▶ Exercise requirements:
Give the number of lines in the data below where the string "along" occurs, and nothing else.

Data below START

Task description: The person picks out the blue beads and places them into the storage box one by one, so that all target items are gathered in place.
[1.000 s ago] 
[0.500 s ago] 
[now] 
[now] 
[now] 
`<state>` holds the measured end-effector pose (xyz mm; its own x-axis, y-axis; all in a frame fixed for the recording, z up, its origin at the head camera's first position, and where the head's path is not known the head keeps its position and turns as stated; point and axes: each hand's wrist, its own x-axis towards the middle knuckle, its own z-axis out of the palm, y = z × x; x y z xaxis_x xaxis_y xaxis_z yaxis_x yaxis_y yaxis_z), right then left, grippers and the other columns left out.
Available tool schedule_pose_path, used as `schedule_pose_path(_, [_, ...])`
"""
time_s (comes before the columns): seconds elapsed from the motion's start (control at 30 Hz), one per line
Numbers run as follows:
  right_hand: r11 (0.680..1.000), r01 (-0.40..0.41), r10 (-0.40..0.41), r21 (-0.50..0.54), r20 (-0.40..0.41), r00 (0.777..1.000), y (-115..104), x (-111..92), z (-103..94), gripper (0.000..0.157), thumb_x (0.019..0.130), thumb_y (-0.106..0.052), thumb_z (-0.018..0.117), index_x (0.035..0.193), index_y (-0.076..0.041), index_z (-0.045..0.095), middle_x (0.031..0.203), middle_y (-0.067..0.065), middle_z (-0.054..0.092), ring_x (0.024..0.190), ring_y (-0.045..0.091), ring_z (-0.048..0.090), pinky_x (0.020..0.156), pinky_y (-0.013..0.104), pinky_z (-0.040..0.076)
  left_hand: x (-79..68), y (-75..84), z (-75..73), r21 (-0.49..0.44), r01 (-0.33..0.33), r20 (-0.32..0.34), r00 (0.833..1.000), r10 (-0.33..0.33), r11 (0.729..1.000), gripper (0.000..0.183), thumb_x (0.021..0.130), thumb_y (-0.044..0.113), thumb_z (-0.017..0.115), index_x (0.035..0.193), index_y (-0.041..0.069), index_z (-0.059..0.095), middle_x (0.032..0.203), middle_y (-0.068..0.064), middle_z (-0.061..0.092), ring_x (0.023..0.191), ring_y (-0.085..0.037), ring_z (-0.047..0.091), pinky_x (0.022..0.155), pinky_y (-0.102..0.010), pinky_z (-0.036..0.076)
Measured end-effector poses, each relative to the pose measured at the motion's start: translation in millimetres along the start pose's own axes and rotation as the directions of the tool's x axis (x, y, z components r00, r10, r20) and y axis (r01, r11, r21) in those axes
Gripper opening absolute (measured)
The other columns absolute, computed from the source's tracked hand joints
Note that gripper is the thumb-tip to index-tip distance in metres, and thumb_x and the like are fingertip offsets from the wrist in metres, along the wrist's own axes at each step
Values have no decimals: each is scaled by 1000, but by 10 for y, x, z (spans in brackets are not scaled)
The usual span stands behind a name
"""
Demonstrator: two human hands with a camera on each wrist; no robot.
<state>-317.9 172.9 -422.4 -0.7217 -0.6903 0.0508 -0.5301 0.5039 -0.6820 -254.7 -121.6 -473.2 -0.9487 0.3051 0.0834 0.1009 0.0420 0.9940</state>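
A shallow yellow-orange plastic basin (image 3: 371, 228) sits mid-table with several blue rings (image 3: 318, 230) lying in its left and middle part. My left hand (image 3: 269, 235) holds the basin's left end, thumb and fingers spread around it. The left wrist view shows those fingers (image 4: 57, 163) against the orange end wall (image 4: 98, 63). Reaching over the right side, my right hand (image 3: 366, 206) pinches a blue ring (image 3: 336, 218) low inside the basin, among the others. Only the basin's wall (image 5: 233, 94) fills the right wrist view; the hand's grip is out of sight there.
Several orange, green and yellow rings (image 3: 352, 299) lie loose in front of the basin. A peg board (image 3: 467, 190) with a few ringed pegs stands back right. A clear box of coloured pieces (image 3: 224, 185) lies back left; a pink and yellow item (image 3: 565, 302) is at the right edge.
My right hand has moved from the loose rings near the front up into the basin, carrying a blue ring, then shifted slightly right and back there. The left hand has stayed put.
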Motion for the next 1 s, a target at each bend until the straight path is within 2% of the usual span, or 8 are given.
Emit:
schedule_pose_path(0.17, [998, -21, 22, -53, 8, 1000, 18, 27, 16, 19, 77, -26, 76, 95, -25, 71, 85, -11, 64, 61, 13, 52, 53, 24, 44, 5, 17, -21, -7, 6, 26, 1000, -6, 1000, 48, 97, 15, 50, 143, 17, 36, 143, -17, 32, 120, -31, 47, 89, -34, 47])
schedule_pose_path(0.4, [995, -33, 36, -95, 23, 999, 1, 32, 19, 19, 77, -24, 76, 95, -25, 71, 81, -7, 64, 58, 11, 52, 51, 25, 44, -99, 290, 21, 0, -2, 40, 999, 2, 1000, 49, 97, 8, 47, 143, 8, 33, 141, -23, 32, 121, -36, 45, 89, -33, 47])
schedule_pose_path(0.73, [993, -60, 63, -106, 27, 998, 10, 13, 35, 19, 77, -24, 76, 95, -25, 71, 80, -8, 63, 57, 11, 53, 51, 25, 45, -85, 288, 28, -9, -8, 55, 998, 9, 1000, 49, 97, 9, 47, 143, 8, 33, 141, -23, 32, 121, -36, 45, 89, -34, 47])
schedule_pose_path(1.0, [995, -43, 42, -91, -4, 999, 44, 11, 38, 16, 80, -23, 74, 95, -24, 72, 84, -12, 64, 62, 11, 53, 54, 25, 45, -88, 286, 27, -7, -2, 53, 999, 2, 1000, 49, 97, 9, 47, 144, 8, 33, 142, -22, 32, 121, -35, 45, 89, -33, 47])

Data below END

▶ Output:
2